_What you need to do:_ Return the listing in full and exactly, but without a single picture.

_Data excerpt:_
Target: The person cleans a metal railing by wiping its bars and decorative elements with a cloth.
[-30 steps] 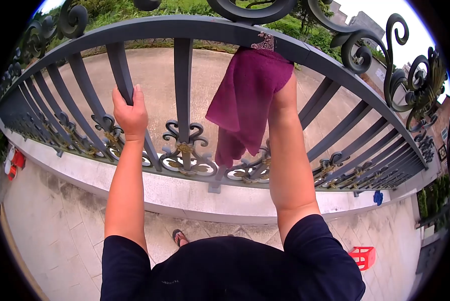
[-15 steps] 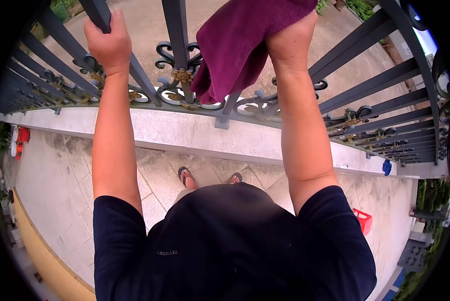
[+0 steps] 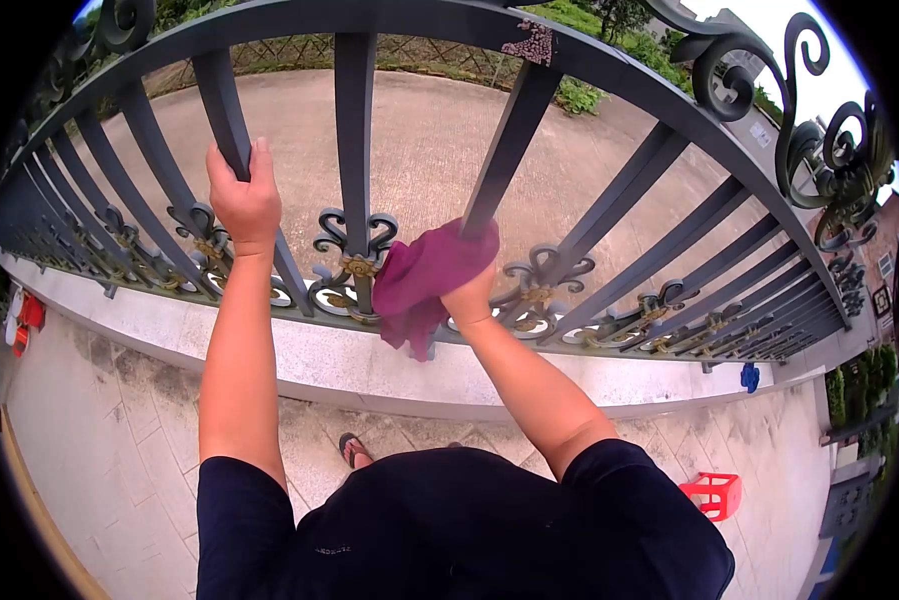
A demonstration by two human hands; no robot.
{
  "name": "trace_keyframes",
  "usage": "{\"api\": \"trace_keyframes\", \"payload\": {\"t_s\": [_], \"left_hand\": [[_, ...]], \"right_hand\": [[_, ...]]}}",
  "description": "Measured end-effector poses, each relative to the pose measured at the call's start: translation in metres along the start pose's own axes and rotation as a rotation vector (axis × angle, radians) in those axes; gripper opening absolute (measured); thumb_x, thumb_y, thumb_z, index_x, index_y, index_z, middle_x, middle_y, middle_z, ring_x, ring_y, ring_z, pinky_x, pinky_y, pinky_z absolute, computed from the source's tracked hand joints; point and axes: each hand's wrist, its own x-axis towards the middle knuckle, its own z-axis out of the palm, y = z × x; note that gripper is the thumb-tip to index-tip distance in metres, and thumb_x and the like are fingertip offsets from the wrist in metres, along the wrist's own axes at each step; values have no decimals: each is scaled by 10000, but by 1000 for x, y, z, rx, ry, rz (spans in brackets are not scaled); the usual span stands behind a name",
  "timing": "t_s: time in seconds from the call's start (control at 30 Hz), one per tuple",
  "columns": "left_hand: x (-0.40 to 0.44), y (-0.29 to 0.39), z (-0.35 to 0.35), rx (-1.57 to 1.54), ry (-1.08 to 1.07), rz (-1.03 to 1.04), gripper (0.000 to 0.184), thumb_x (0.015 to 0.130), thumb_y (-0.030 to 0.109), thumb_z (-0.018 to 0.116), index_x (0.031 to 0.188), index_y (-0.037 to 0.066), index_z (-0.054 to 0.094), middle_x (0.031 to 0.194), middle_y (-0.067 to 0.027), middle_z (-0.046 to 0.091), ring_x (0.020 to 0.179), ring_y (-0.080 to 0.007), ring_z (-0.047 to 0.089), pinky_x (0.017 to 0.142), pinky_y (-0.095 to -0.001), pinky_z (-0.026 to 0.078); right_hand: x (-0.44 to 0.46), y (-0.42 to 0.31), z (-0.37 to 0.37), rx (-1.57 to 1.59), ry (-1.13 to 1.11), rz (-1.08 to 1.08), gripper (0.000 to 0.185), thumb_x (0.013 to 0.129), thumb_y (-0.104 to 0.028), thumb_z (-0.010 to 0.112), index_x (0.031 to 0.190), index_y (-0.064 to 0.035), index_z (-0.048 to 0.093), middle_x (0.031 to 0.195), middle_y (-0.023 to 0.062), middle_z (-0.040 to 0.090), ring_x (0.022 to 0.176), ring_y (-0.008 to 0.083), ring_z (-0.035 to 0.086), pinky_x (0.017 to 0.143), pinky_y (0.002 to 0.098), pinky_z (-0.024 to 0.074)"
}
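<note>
My left hand (image 3: 246, 203) is wrapped round an upright bar (image 3: 222, 110) of a dark grey metal fence, left of the middle. A purple cloth (image 3: 431, 277) is in my right hand (image 3: 472, 297), folded around the lower part of another bar (image 3: 514, 140). Most of my right fingers are hidden behind the cloth. Its loose end hangs down past the scrollwork near the bottom rail. Beside it, a curled ornament with a gold flower (image 3: 360, 266) sits on the neighbouring bar.
The fence's top rail (image 3: 269, 22) curves overhead, with a patch of worn paint above the wrapped bar. A pale ledge (image 3: 369, 378) runs beneath the fence. On the paving stand a red stool (image 3: 714, 495) and, far left, red and white items (image 3: 27, 312). A blue object (image 3: 749, 377) is by the ledge.
My right hand has moved down and left with the cloth, from high up to the bar's lower part. My left hand stays on its bar. The view has tilted up, showing the top rail.
</note>
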Motion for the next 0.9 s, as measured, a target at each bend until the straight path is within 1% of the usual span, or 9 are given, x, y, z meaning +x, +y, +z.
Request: {"api": "trace_keyframes", "payload": {"t_s": [0.07,0.13,0.3,0.53,0.63,0.73,0.77,0.83,0.9], "left_hand": [[0,6,-2,3,-8,-15,252,985,213,706,1077,4,598,853,-77,680,734,-190,657,689,-326,521],[-1,7,-2,8,10,-17,297,983,217,706,1134,-14,597,909,-114,702,788,-235,684,732,-351,539],[1,7,-5,-15,-32,-34,338,986,217,700,1193,-27,591,951,-146,714,815,-272,697,753,-364,547],[-1,6,-3,-16,3,-18,346,986,206,699,1213,-27,583,941,-150,705,804,-266,691,745,-357,543],[-2,5,-5,-25,-35,-52,359,977,175,699,1260,-7,576,943,-135,709,812,-262,701,757,-362,549],[-2,3,-4,-45,-24,-45,347,994,217,698,1201,-36,585,924,-132,694,790,-224,666,740,-340,533],[-1,3,-3,-46,-11,-37,339,994,217,698,1196,-32,589,918,-124,691,793,-219,666,741,-338,531],[-2,5,-1,-43,9,-22,323,995,217,698,1184,-24,596,905,-107,687,798,-208,664,744,-332,526],[-5,5,-7,-66,-82,-147,359,988,184,698,1253,-26,577,1037,-125,677,932,-223,657,838,-340,515]], "right_hand": [[-23,14,6,306,-8,248,341,832,-82,813,1117,-22,636,997,62,664,911,204,657,857,348,531],[-34,32,3,-154,-46,19,260,857,-106,797,1028,-35,614,902,51,657,841,171,631,799,329,524],[-9,-12,0,222,-19,457,301,856,-52,786,1085,-51,591,985,19,645,909,133,631,830,309,523],[131,-99,-28,298,-86,5,325,820,-72,837,1044,-12,608,946,28,678,858,123,622,791,303,525],[185,-116,-37,413,-193,-74,387,833,-24,792,1190,1,646,1089,76,703,961,149,665,877,323,547],[198,-99,-34,566,-292,19,382,823,-20,795,1180,0,659,1066,72,712,939,154,674,880,330,555],[195,-100,-26,514,-176,-119,324,825,-14,773,1136,2,681,1010,72,728,903,160,683,850,324,556],[195,-107,-26,435,-140,-111,284,841,-46,743,1115,14,696,1012,83,743,915,181,689,858,327,549],[187,-106,-22,315,-57,-171,230,847,-65,695,1050,42,702,971,124,756,894,208,699,818,336,545]]}}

_Answer to this problem:_
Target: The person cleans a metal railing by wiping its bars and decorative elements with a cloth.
[-30 steps] 
[-15 steps] 
[+0 steps] 
A demonstration by two human hands; no robot.
{
  "name": "trace_keyframes",
  "usage": "{\"api\": \"trace_keyframes\", \"payload\": {\"t_s\": [_], \"left_hand\": [[_, ...]], \"right_hand\": [[_, ...]]}}",
  "description": "Measured end-effector poses, each relative to the pose measured at the call's start: translation in metres along the start pose's own axes and rotation as a rotation vector (axis × angle, radians) in those axes; gripper opening absolute (measured); thumb_x, thumb_y, thumb_z, index_x, index_y, index_z, middle_x, middle_y, middle_z, ring_x, ring_y, ring_z, pinky_x, pinky_y, pinky_z absolute, computed from the source's tracked hand joints; point and axes: each hand's wrist, its own x-axis towards the middle knuckle, its own z-axis out of the palm, y = z × x; note that gripper is the thumb-tip to index-tip distance in metres, and thumb_x and the like are fingertip offsets from the wrist in metres, along the wrist's own axes at each step; values have no decimals: each is scaled by 10000, but by 1000 for x, y, z, rx, ry, rz (spans in brackets are not scaled); the usual span stands behind a name",
  "timing": "t_s: time in seconds from the call's start (control at 30 Hz), one per tuple",
  "columns": "left_hand: x (-0.40 to 0.44), y (-0.29 to 0.39), z (-0.35 to 0.35), rx (-1.57 to 1.54), ry (-1.08 to 1.07), rz (-1.03 to 1.04), gripper (0.000 to 0.184), thumb_x (0.015 to 0.130), thumb_y (-0.030 to 0.109), thumb_z (-0.018 to 0.116), index_x (0.031 to 0.188), index_y (-0.037 to 0.066), index_z (-0.054 to 0.094), middle_x (0.031 to 0.194), middle_y (-0.067 to 0.027), middle_z (-0.046 to 0.091), ring_x (0.020 to 0.179), ring_y (-0.080 to 0.007), ring_z (-0.047 to 0.089), pinky_x (0.017 to 0.142), pinky_y (-0.095 to -0.001), pinky_z (-0.026 to 0.078); right_hand: x (-0.44 to 0.46), y (-0.42 to 0.31), z (-0.37 to 0.37), rx (-1.57 to 1.59), ry (-1.13 to 1.11), rz (-1.08 to 1.08), gripper (0.000 to 0.185), thumb_x (0.013 to 0.129), thumb_y (-0.104 to 0.028), thumb_z (-0.010 to 0.112), index_x (0.031 to 0.190), index_y (-0.064 to 0.035), index_z (-0.048 to 0.093), middle_x (0.031 to 0.195), middle_y (-0.023 to 0.062), middle_z (-0.040 to 0.090), ring_x (0.022 to 0.176), ring_y (-0.008 to 0.083), ring_z (-0.035 to 0.086), pinky_x (0.017 to 0.143), pinky_y (0.002 to 0.098), pinky_z (-0.024 to 0.074)"
}
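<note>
My left hand (image 3: 246, 203) is wrapped round an upright bar (image 3: 222, 110) of a dark grey metal fence, left of the middle. A purple cloth (image 3: 431, 277) is in my right hand (image 3: 472, 297), folded around the lower part of another bar (image 3: 514, 140). Most of my right fingers are hidden behind the cloth. Its loose end hangs down past the scrollwork near the bottom rail. Beside it, a curled ornament with a gold flower (image 3: 360, 266) sits on the neighbouring bar.
The fence's top rail (image 3: 269, 22) curves overhead, with a patch of worn paint above the wrapped bar. A pale ledge (image 3: 369, 378) runs beneath the fence. On the paving stand a red stool (image 3: 714, 495) and, far left, red and white items (image 3: 27, 312). A blue object (image 3: 749, 377) is by the ledge.
My right hand has moved down and left with the cloth, from high up to the bar's lower part. My left hand stays on its bar. The view has tilted up, showing the top rail.
</note>
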Motion for the next 0.9 s, as measured, a target at each bend until the straight path is within 1% of the usual span, or 9 are given, x, y, z meaning +x, +y, +z.
Request: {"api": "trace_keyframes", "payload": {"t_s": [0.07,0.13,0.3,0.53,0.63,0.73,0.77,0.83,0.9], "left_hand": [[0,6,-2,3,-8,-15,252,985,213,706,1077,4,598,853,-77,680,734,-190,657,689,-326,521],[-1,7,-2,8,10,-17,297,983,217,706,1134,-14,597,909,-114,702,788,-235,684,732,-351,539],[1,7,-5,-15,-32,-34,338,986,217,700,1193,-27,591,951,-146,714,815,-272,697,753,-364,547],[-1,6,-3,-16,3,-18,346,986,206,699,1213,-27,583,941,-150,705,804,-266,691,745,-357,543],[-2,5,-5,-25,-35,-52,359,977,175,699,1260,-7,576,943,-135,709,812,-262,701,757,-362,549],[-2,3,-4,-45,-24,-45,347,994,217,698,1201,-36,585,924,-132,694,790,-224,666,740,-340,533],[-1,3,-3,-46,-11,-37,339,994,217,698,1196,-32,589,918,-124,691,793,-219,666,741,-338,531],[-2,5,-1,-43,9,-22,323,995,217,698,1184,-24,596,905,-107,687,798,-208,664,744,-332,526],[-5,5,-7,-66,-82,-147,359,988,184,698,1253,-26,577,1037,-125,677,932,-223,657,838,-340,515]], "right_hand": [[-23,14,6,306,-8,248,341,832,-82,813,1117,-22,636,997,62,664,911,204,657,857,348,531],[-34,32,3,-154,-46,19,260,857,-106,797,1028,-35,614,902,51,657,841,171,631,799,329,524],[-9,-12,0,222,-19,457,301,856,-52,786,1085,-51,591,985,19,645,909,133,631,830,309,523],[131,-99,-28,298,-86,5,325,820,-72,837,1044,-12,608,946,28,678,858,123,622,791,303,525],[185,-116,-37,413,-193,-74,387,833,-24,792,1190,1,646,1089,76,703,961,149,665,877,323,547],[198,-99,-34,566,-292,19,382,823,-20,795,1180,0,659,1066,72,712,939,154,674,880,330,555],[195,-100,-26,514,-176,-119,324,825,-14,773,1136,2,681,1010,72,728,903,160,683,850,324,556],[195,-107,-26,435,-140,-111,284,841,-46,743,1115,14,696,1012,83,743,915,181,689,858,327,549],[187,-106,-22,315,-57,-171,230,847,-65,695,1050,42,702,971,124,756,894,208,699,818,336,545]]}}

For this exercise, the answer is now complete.